I don’t know about you, but I hated group work when I was in school. No matter how good my teachers’ intentions, there was so little individual accountability in the groups that I often (okay, more like 95% of the time) ended up doing most of the work. Others knew I would do the work because I cared about my grade and took advantage of it and even when tasks were assigned, people often didn’t follow through. It left a bad taste in my mouth that has, unfortunately, been reinforced by more than a few committees I’ve been on since becoming a librarian. So you wouldn’t be surprised that sometimes I have issues with so much emphasis being placed on collaboration and group work, without equal discussion about accountability and equity within the group.

All that aside, I love collaboration when I have agency over who I’m collaborating with and for what tasks. I especially find it useful in graphic design work to have someone to bounce ideas off of and to critically go over designs to improve them before they are ready for final printing or launching online. While I’m not a fan of design by committee, I’m a fan of collaboration in design work. The same principles for making design collaborations work are the same for making any collaboration work, in my experience:

  1. Clear communication is key, as is individual accountability. Work out responsibilities and deadlines in the first meeting and check in often.
  2. Brainstorm together, then individually work on designs to bring back and compare and critique. Best thinking work still gets done individually and everyone needs time to have ideas percolate and come together.
  3. Be open and kind with critiques and work together on the edits. Also, give credit to the editors in any process. Too often only the designer gets credit and the editor gets ignored. Editing is hard, important work, too.
  4. Always praise and thank your collaborators publicly when your work together is complete. Everyone likes to be appreciated and it will help the next time you need collaborators.

At my work, I love collaborating with our fabulous web designer, Brooke, who is also a great graphic designer. We’re both deadline oriented (and hit our deadlines) and we’ve worked out good communication so we can get a lot done in a reasonable amount of time. Collaborating also gives us a chance to learn from each other and I think strengthen our own individual design work.

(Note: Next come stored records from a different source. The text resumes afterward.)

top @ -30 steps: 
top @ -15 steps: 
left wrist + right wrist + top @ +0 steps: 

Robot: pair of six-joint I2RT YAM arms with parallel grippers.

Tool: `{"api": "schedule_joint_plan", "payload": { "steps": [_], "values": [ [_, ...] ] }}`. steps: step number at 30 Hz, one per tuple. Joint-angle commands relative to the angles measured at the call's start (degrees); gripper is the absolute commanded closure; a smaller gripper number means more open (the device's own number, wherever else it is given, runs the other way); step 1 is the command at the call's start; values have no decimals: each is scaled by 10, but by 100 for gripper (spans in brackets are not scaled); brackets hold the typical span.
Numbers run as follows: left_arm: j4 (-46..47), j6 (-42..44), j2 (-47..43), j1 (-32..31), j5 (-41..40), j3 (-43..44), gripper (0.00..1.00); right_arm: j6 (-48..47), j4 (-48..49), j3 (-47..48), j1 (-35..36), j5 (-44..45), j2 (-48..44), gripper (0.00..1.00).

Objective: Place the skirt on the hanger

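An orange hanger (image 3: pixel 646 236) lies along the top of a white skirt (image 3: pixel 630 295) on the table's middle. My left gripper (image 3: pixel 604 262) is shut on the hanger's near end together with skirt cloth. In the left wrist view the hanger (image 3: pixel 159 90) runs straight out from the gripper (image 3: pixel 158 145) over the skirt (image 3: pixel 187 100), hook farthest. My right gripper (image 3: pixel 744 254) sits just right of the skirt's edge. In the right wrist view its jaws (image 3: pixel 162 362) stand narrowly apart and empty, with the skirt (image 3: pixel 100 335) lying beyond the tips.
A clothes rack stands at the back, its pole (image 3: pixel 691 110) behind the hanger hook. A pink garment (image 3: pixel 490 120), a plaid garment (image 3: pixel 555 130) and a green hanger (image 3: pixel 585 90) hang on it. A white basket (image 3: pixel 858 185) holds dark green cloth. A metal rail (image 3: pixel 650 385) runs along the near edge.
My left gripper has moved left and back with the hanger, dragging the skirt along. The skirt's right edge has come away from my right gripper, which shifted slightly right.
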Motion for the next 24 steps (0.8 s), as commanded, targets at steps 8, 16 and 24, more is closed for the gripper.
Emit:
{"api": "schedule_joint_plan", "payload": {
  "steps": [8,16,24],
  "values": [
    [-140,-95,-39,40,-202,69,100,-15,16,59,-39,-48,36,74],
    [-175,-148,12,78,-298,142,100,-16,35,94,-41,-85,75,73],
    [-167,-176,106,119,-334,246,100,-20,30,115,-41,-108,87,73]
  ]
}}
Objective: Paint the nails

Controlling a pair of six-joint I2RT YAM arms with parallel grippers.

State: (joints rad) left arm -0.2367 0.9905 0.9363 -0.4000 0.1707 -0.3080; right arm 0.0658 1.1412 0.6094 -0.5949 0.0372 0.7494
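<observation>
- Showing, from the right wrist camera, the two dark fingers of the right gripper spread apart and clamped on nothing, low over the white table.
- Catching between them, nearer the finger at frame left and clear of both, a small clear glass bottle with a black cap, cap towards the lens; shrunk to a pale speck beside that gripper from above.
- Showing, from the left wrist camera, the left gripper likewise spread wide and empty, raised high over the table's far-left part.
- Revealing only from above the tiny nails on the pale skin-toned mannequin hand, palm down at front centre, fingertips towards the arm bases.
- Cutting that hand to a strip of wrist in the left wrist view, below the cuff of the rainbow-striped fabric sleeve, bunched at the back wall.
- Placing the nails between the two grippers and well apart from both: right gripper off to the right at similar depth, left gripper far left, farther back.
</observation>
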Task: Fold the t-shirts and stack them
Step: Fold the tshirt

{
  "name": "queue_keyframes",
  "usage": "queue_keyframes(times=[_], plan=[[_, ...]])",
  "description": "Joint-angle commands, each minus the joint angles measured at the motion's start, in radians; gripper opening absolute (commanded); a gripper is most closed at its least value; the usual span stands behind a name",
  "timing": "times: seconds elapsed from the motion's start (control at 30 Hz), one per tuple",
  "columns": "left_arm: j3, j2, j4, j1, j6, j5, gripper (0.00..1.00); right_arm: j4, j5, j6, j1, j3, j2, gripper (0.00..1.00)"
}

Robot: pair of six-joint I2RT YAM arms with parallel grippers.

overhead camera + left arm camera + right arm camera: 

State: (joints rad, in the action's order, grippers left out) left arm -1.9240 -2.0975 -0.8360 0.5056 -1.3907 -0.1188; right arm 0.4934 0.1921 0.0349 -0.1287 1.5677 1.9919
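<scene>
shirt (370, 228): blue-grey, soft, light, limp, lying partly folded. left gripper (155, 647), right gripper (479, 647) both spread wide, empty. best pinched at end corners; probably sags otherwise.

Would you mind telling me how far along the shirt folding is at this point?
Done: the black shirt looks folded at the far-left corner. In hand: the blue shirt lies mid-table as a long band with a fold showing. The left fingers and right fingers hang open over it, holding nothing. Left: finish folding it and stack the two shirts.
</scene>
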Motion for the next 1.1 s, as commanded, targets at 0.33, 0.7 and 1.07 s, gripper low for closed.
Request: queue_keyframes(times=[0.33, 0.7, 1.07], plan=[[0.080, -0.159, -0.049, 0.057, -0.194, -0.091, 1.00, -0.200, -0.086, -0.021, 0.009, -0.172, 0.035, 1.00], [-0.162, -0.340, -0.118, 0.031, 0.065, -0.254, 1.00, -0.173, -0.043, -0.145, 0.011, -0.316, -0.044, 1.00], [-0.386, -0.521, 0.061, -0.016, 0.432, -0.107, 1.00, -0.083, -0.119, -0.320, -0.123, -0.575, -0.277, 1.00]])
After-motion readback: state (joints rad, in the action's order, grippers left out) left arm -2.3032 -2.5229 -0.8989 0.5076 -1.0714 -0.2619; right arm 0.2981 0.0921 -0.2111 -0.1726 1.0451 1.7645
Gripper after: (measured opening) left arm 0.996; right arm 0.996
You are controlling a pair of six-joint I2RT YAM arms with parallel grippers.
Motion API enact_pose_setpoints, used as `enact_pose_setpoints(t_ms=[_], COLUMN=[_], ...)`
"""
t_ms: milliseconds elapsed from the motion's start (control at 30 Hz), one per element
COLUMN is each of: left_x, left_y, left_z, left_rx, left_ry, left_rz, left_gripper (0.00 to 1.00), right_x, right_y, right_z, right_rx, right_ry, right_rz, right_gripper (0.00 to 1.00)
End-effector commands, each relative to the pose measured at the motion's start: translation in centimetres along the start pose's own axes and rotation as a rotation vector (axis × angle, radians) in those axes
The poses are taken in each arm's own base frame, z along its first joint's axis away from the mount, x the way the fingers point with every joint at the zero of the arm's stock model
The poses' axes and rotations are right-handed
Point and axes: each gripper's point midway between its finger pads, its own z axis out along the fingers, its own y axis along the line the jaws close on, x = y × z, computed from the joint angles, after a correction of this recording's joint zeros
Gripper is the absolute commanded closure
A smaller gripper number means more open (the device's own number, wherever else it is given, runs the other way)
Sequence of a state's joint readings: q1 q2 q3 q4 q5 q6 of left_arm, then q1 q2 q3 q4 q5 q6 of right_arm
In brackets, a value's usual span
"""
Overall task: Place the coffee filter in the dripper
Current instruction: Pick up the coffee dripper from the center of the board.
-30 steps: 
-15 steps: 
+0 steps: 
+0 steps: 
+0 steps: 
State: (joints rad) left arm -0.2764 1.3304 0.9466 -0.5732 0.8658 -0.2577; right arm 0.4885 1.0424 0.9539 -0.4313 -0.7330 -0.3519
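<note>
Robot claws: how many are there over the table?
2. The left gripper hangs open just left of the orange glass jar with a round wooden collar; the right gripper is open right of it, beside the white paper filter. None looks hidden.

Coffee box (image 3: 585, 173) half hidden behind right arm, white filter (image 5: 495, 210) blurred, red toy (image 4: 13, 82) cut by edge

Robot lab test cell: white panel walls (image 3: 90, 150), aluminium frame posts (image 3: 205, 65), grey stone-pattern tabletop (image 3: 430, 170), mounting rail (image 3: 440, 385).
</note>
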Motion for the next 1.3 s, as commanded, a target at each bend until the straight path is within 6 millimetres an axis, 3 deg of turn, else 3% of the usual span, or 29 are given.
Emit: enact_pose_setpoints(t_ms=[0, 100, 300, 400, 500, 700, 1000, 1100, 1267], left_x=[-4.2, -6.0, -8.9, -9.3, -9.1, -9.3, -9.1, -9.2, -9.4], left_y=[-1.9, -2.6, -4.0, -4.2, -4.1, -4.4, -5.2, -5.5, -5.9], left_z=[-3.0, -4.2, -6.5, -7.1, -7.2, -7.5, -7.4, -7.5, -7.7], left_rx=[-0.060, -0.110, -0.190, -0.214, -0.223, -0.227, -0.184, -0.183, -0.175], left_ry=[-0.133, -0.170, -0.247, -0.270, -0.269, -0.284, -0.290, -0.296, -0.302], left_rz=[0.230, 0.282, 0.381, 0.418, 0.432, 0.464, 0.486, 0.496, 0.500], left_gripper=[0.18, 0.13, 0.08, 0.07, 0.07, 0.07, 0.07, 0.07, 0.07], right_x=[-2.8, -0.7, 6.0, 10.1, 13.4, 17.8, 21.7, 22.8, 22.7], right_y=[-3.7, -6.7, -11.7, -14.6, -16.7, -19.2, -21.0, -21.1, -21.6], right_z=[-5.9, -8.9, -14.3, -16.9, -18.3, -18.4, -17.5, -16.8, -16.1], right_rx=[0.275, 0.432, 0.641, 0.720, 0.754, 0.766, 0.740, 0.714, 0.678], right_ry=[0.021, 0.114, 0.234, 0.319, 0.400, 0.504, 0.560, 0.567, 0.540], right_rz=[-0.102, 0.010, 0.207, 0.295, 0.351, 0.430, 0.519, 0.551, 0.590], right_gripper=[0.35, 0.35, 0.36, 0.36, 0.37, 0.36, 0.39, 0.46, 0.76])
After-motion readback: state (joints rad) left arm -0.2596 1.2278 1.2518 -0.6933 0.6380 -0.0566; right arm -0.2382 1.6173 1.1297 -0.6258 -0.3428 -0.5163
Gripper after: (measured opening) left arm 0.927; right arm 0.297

So, even if you’ve been burned in the past by group and committee work, give collaboration in your design work a chance. If you can pick your collaborators and maintain clear communication, you never know what amazing things you can accomplish together (and make your library’s visual communications more beautiful and useful in the process!).

And, if you haven’t changed up your desktop wallpaper yet, check out the lovely ones over at Smashing Magazine.

I hope you have a lovely weekend full of relaxation and rejuvenation. I’ll be back soon with more news and notes. Allons-y!